ASSIGNMENT: Repeat the data in full. No line may differ from the original.
+++ GIVEN MATERIAL +++
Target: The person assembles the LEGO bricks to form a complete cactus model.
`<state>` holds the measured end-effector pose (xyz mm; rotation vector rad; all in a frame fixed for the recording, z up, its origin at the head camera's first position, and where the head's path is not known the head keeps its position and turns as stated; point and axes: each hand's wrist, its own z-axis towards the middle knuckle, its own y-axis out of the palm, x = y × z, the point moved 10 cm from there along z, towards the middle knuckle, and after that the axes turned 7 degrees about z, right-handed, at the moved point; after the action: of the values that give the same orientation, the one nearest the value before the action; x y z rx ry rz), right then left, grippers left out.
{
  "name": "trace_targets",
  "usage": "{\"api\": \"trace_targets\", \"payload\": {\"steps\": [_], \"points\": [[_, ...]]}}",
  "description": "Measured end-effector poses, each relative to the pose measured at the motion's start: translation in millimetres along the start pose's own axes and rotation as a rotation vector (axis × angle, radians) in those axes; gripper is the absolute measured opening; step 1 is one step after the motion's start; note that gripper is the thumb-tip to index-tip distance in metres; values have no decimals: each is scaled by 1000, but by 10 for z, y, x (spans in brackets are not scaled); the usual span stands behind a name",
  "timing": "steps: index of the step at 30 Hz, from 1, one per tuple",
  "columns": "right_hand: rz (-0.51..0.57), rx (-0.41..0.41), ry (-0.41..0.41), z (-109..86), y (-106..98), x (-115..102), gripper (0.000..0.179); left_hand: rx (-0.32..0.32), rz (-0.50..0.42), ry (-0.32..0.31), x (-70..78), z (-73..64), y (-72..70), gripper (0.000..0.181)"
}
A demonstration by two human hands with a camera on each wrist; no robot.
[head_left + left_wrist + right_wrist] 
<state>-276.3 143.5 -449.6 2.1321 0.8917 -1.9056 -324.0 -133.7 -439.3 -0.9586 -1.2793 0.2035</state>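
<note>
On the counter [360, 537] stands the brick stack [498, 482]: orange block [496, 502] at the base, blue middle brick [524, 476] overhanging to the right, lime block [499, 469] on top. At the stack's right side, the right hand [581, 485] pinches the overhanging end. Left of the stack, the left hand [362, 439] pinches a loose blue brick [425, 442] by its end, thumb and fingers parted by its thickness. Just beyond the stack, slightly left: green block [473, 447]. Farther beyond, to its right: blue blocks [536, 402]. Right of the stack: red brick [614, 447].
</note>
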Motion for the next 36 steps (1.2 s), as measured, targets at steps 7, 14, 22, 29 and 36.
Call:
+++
WRITTEN SOLUTION:
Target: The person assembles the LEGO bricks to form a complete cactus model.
`<state>` holds the measured end-effector pose (xyz mm; rotation vector rad; all in a frame fixed for the recording, z up, its origin at the head camera's first position, and where the head's path is not known the head keeps its position and turns as stated; point and axes: each hand's wrist, its own z-axis towards the middle knuckle, its own y-axis out of the palm, x = y × z, the point moved 10 cm from there along z, towards the middle knuckle, and after that the axes turned 7 degrees about z, right-handed, at the moved point; after the action: of the values that give the same orientation, the one nearest the value before the action; x y z rx ry rz), right then left, grippers left out.
{
  "name": "trace_targets",
  "usage": "{\"api\": \"trace_targets\", \"payload\": {\"steps\": [_], \"points\": [[_, ...]]}}",
  "description": "Measured end-effector poses, each relative to the pose measured at the motion's start: translation in millimetres along the start pose's own axes and rotation as a rotation vector (axis × angle, radians) in those axes; gripper is the absolute measured opening; step 1 is one step after the motion's start; note that gripper is the thumb-tip to index-tip distance in metres; values have no decimals: each is scaled by 1000, but by 10 for z, y, x (spans in brackets are not scaled); the usual span stands behind a name",
  "timing": "steps: index of the step at 30 Hz, from 1, one per tuple",
  "columns": "right_hand: rz (-0.51..0.57), rx (-0.41..0.41), ry (-0.41..0.41), z (-109..86), y (-106..98), x (-115..102), gripper (0.000..0.179); left_hand: rx (-0.32..0.32), rz (-0.50..0.42), ry (-0.32..0.31), x (-70..78), z (-73..64), y (-72..70), gripper (0.000..0.181)"
}
A demonstration by two human hands with a camera on each wrist; no robot.
[head_left + left_wrist + right_wrist] 
<state>-276.3 143.5 -449.6 2.1321 0.8917 -1.9056 -324.0 -133.7 -439.3 -0.9586 -1.2793 0.2035</state>
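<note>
On the counter [360, 537] stands the brick stack [498, 482]: orange block [496, 502] at the base, blue middle brick [524, 476] overhanging to the right, lime block [499, 469] on top. At the stack's right side, the right hand [581, 485] pinches the overhanging end. Left of the stack, the left hand [362, 439] pinches a loose blue brick [425, 442] by its end, thumb and fingers parted by its thickness. Just beyond the stack, slightly left: green block [473, 447]. Farther beyond, to its right: blue blocks [536, 402]. Right of the stack: red brick [614, 447].
</note>
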Motion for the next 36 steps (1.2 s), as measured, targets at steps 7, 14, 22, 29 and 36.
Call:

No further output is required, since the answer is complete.